Date:
5 May 2021
Author:
Phillipa Martin

Citizen expectations for government digital services

Last week, Boston Consulting Group and Salesforce released a joint report, the Trust Imperative 2External Link . The report looks at digital services in government, and is based on a survey of 3000 citizens and 24 government leaders in Australia and New Zealand. (You may also be interested in the first report, The Trust ImperativeExternal Link .)

The Trust Imperative 2 correlates people’s perceptions of digital delivery to the level of trust they have in government. In fact, 90% of respondents felt their digital service experience influenced their trust in government.

Some of the report’s other key findings are:

  • Over 90% of respondents expect Australia’s and NZ’s digital services to be on par or better than the best government digital services in the world
  • 20% expect government digital services to be on par with digital leaders like Amazon, Facebook and Google
  • 50-55% expect government digital services to be at the same level as top private sector companies
  • 76% expect tailored digital services from government
  • 87% expect governments to be proactive with digital delivery
  • 40% felt digital government services are improving

Building on the COVID momentum

COVID has provided governments around the world with the opportunity to showcase their digital services and/or forced them to rapidly improve digital offerings. The Trust Imperative 2 notes that governments with digital maturity were able to quickly adapt and deliver high quality digital services.

The report cites the NSW Department of Customer Service as an example of a state/government with mature digital services that was able to respond quickly to COVID. “They deployed new and updated services, leveraged cloud-based digital infrastructure, analysed real-time data, and used behavioural insights to transform their services quickly and efficiently.” (p.11) This success could be seen in the survey’s results, with 62% of NSW citizens saying their digital experiences had increased their overall trust in government. (Congrats to NSW Customer Service, which happens to be a Salsa client — see NSW Customer Service case study.)

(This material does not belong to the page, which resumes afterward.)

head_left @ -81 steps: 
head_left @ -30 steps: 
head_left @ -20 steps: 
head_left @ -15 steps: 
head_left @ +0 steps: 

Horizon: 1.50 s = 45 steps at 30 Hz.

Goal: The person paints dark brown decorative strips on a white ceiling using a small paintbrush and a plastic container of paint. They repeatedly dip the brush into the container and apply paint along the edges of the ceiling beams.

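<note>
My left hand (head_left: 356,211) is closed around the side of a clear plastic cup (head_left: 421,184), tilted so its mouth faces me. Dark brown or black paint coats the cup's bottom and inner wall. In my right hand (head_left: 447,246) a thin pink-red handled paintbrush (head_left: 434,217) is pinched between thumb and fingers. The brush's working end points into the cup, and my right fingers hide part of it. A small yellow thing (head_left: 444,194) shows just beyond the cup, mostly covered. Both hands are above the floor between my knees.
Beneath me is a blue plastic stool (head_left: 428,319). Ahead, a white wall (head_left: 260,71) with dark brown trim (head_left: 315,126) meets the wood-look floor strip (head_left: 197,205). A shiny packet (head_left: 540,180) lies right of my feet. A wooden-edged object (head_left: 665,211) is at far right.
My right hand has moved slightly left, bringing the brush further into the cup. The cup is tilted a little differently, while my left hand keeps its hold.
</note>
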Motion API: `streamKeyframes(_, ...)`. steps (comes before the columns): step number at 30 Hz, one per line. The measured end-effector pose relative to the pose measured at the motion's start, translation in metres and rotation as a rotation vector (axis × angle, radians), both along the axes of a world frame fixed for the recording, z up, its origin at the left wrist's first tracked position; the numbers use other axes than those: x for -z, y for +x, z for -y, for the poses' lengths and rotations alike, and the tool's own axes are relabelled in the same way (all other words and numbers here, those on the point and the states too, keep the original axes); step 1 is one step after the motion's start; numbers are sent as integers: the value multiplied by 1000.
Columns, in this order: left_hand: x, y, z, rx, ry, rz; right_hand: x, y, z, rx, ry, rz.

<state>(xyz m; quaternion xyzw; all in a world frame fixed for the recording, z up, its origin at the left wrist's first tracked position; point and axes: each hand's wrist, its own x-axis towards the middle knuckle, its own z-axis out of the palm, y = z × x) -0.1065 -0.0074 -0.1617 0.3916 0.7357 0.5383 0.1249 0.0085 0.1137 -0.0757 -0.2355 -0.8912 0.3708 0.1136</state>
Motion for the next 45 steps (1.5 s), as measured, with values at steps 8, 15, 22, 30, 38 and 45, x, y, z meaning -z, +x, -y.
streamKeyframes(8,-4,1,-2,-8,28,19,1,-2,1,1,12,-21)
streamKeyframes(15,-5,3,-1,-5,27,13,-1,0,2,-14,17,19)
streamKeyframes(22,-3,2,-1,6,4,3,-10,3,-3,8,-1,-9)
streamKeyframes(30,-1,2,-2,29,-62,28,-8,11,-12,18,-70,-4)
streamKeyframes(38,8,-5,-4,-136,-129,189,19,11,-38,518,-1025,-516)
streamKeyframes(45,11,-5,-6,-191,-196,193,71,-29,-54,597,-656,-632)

Not surprisingly, the report also found that from March 2020 to March 2021, more people interacted with government services online.

Technology shifts

The Trust Imperative 2 also recommends government makes two major shifts:

  1. From disparate legacy technology systems to a whole-of-government modern technology stack (definitely close to Salsa’s heart! — look at GovCMS and SDP)
  2. From large tech systems to modular platforms to drive innovation

The report goes on to detail some specific actions governments can take to make these shifts, including: de-risking project delivery through automation, an agile methodology and user-centred design; building inclusive digital services; building internal digital teams; adopting new processes; and working across agency boundaries (rather than within traditional government silos).

Three ‘digital imperatives’ for government

The Trust Imperative 2 identified three ‘digital imperatives’ for governments:

  1. The trust imperative, to build citizens’ trust and confidence in government
  2. The personalisation imperative, to target digital services to citizens’ needs
  3. The platform imperative, so governments can deliver services faster and at reduced costs

Salsa Digital’s take

The Trust Imperative 2 provides an excellent insight into citizen expectations around digital service delivery in government. It also includes several strategies governments can use to help them deliver high quality digital services. From our work ‘in the trenches’ it’s great to see many government agencies and jurisdictions around Australia already following these strategies and well on the way to delivering exceptional digital experiences.